For this exercise, print all of the data exactly as given.

· · · · · · ·

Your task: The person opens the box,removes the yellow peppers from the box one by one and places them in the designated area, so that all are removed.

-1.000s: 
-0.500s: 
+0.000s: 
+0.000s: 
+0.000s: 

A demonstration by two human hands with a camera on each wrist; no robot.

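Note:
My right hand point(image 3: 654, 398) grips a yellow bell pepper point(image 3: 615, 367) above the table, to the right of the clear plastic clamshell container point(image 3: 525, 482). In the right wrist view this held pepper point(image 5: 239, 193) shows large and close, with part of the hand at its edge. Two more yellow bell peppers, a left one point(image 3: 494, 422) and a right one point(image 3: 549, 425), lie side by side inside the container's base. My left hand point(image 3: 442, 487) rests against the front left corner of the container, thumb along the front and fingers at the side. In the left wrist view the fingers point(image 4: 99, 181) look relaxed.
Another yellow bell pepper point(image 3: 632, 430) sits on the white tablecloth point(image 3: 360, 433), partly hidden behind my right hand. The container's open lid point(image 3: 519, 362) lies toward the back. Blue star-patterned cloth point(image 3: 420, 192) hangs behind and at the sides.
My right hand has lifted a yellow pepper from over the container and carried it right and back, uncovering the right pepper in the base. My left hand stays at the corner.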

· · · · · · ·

Your solution:
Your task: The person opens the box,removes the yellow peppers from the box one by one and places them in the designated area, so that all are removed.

-1.000s: 
-0.500s: 
+0.000s: 
+0.000s: 
+0.000s: 

A demonstration by two human hands with a camera on each wrist; no robot.

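Note:
My right hand point(image 3: 654, 398) grips a yellow bell pepper point(image 3: 615, 367) above the table, to the right of the clear plastic clamshell container point(image 3: 525, 482). In the right wrist view this held pepper point(image 5: 239, 193) shows large and close, with part of the hand at its edge. Two more yellow bell peppers, a left one point(image 3: 494, 422) and a right one point(image 3: 549, 425), lie side by side inside the container's base. My left hand point(image 3: 442, 487) rests against the front left corner of the container, thumb along the front and fingers at the side. In the left wrist view the fingers point(image 4: 99, 181) look relaxed.
Another yellow bell pepper point(image 3: 632, 430) sits on the white tablecloth point(image 3: 360, 433), partly hidden behind my right hand. The container's open lid point(image 3: 519, 362) lies toward the back. Blue star-patterned cloth point(image 3: 420, 192) hangs behind and at the sides.
My right hand has lifted a yellow pepper from over the container and carried it right and back, uncovering the right pepper in the base. My left hand stays at the corner.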

The exercise is done, and no more output is needed.